** EXERCISE DATA follows **
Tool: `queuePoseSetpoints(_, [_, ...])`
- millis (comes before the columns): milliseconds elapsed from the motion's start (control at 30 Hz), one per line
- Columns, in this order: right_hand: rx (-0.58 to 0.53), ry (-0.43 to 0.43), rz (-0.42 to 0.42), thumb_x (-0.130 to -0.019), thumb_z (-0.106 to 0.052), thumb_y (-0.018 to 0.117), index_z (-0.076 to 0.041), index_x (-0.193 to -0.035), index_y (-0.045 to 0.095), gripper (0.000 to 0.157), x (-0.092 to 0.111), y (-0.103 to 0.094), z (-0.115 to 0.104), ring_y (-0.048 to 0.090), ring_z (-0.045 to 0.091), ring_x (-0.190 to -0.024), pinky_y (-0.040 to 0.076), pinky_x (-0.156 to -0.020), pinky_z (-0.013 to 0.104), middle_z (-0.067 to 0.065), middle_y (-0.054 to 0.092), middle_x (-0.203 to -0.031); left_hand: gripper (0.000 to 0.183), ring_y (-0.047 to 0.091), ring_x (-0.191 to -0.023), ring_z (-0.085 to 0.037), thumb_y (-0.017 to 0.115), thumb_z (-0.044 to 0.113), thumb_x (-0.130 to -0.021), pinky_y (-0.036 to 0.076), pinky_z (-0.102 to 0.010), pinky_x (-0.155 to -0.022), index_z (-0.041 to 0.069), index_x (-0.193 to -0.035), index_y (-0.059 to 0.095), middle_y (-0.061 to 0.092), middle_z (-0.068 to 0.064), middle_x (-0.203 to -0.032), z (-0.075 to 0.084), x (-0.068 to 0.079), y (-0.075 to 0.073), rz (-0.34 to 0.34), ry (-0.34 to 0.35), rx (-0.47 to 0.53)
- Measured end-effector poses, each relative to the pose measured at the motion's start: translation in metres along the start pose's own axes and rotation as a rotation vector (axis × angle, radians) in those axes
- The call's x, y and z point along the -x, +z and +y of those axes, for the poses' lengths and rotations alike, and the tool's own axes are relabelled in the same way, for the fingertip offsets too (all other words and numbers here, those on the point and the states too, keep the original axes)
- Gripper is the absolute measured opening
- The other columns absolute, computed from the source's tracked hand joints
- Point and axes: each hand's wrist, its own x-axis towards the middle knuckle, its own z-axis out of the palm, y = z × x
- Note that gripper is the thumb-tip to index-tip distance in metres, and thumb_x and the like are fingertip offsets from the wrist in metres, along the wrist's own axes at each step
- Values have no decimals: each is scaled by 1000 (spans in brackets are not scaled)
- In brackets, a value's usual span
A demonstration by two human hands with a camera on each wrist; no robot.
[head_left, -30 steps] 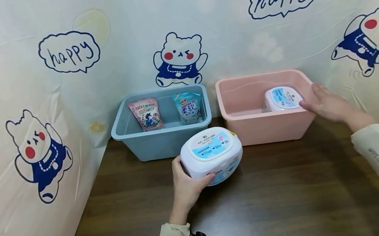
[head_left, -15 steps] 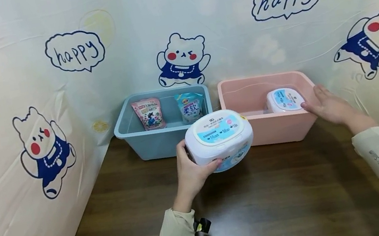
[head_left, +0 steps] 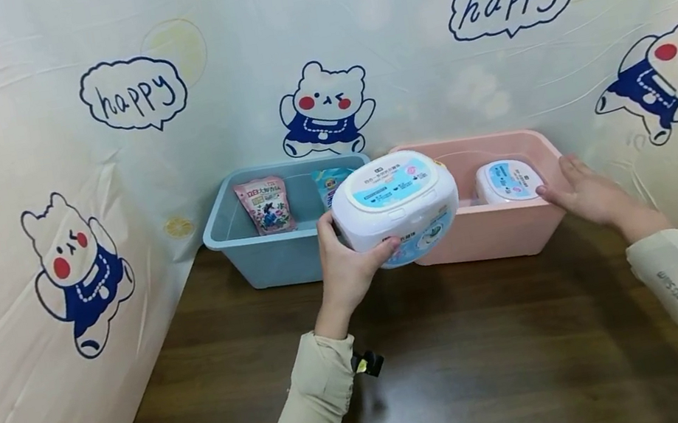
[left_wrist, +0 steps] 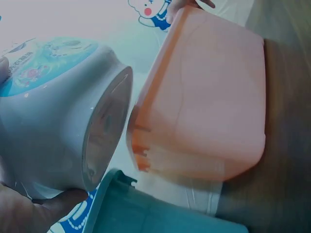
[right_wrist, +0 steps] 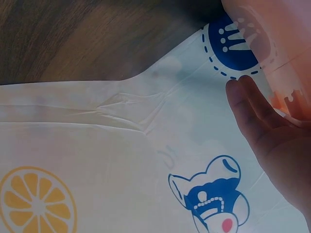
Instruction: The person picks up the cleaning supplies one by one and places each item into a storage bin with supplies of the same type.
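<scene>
In my left hand [head_left: 352, 269] I hold a white plastic tub [head_left: 395, 209] with a blue-and-white label on its lid, slightly tilted. It is in the air in front of the gap between the pink bin [head_left: 484, 236] and the blue bin [head_left: 273, 261], covering part of both. The pink bin has a similar white tub [head_left: 509, 181] inside, toward its right end. My right hand [head_left: 599, 194] touches the pink bin's right front corner. In the right wrist view, the fingers [right_wrist: 248, 111] of that hand lie fairly straight along the bin's outer side.
Inside the blue bin stand a pink pouch [head_left: 265, 205] and a blue pouch [head_left: 329, 183], the latter partly hidden by the held tub. The bins stand at the back of a dark wooden table [head_left: 470, 354], against a printed cloth [head_left: 424, 77].
My left hand has carried the white tub up and away from me, a little to the right, so it now overlaps both bins. My right hand stays at the pink bin's corner.
</scene>
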Motion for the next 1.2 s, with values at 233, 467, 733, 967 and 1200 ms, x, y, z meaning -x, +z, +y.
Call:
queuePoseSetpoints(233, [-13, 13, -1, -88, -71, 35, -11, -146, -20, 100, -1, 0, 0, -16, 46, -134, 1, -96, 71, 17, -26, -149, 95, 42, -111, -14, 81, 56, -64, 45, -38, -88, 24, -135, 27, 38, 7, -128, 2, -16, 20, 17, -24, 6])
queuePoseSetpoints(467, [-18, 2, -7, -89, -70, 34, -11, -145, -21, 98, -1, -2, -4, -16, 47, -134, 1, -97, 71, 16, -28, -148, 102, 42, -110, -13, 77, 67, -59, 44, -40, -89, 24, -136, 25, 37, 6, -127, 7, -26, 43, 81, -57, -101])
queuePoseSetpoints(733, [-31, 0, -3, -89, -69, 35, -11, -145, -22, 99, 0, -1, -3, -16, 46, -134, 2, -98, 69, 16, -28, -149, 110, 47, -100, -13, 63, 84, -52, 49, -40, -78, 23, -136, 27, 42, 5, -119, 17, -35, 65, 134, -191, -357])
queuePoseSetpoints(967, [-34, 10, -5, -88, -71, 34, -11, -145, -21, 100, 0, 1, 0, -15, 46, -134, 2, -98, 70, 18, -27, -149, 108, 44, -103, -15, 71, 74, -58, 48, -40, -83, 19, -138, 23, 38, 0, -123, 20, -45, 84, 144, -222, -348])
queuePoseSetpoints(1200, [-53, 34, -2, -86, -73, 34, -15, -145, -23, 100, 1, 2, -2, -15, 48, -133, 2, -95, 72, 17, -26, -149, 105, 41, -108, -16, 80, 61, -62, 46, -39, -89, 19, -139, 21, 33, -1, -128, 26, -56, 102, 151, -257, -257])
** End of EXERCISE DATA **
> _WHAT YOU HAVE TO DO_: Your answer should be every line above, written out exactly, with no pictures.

> _RESPONSE BOX_:
Tool: `queuePoseSetpoints(_, [_, ...])`
- millis (comes before the columns): milliseconds elapsed from the motion's start (control at 30 Hz), one per line
- Columns, in this order: right_hand: rx (-0.58 to 0.53), ry (-0.43 to 0.43), rz (-0.42 to 0.42), thumb_x (-0.130 to -0.019), thumb_z (-0.106 to 0.052), thumb_y (-0.018 to 0.117), index_z (-0.076 to 0.041), index_x (-0.193 to -0.035), index_y (-0.045 to 0.095), gripper (0.000 to 0.157), x (-0.092 to 0.111), y (-0.103 to 0.094), z (-0.115 to 0.104), ring_y (-0.048 to 0.090), ring_z (-0.045 to 0.091), ring_x (-0.190 to -0.024), pinky_y (-0.040 to 0.076), pinky_x (-0.156 to -0.020), pinky_z (-0.013 to 0.104), middle_z (-0.067 to 0.065), middle_y (-0.054 to 0.092), middle_x (-0.203 to -0.031); left_hand: gripper (0.000 to 0.183), ring_y (-0.047 to 0.091), ring_x (-0.191 to -0.023), ring_z (-0.085 to 0.037), thumb_y (-0.017 to 0.115), thumb_z (-0.044 to 0.113), thumb_x (-0.130 to -0.021), pinky_y (-0.036 to 0.076), pinky_z (-0.102 to 0.010), pinky_x (-0.155 to -0.022), index_z (-0.041 to 0.069), index_x (-0.193 to -0.035), index_y (-0.059 to 0.095), middle_y (-0.061 to 0.092), middle_z (-0.068 to 0.064), middle_x (-0.203 to -0.032), z (-0.075 to 0.084), x (-0.068 to 0.079), y (-0.075 to 0.073), rz (-0.34 to 0.34), ry (-0.34 to 0.35), rx (-0.47 to 0.53)
- Measured end-effector poses, each relative to the pose measured at the motion's start: translation in metres along the start pose's own axes and rotation as a rotation vector (axis × angle, radians) in those axes
- The call's x, y and z point along the -x, +z and +y of those axes, for the poses' lengths and rotations alike, and the tool's own axes are relabelled in the same way, for the fingertip offsets too (all other words and numbers here, those on the point and the states too, keep the original axes)
- Gripper is the absolute measured opening
- The other columns absolute, computed from the source's tracked hand joints
- Point and axes: each hand's wrist, its own x-axis towards the middle knuckle, its own z-axis out of the palm, y = z × x
- Note that gripper is the thumb-tip to index-tip distance in metres, and thumb_x and the like are fingertip offsets from the wrist in metres, along the wrist's own axes at each step
- Values have no decimals: each is scaled by 1000 (spans in brackets are not scaled)
- In brackets, a value's usual span
A demonstration by two human hands with a camera on each wrist; no robot.
[head_left, -30 steps] 
[head_left, -15 steps] 
[head_left, +0 steps] 
[left_wrist, +0 steps] 
[right_wrist, +0 steps] 
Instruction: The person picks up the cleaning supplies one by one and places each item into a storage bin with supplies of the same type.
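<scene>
In my left hand [head_left: 352, 269] I hold a white plastic tub [head_left: 395, 209] with a blue-and-white label on its lid, slightly tilted. It is in the air in front of the gap between the pink bin [head_left: 484, 236] and the blue bin [head_left: 273, 261], covering part of both. The pink bin has a similar white tub [head_left: 509, 181] inside, toward its right end. My right hand [head_left: 599, 194] touches the pink bin's right front corner. In the right wrist view, the fingers [right_wrist: 248, 111] of that hand lie fairly straight along the bin's outer side.
Inside the blue bin stand a pink pouch [head_left: 265, 205] and a blue pouch [head_left: 329, 183], the latter partly hidden by the held tub. The bins stand at the back of a dark wooden table [head_left: 470, 354], against a printed cloth [head_left: 424, 77].
My left hand has carried the white tub up and away from me, a little to the right, so it now overlaps both bins. My right hand stays at the pink bin's corner.
</scene>
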Motion for the next 1.2 s, with values at 233, 467, 733, 967 and 1200 ms, x, y, z meaning -x, +z, +y.
Call:
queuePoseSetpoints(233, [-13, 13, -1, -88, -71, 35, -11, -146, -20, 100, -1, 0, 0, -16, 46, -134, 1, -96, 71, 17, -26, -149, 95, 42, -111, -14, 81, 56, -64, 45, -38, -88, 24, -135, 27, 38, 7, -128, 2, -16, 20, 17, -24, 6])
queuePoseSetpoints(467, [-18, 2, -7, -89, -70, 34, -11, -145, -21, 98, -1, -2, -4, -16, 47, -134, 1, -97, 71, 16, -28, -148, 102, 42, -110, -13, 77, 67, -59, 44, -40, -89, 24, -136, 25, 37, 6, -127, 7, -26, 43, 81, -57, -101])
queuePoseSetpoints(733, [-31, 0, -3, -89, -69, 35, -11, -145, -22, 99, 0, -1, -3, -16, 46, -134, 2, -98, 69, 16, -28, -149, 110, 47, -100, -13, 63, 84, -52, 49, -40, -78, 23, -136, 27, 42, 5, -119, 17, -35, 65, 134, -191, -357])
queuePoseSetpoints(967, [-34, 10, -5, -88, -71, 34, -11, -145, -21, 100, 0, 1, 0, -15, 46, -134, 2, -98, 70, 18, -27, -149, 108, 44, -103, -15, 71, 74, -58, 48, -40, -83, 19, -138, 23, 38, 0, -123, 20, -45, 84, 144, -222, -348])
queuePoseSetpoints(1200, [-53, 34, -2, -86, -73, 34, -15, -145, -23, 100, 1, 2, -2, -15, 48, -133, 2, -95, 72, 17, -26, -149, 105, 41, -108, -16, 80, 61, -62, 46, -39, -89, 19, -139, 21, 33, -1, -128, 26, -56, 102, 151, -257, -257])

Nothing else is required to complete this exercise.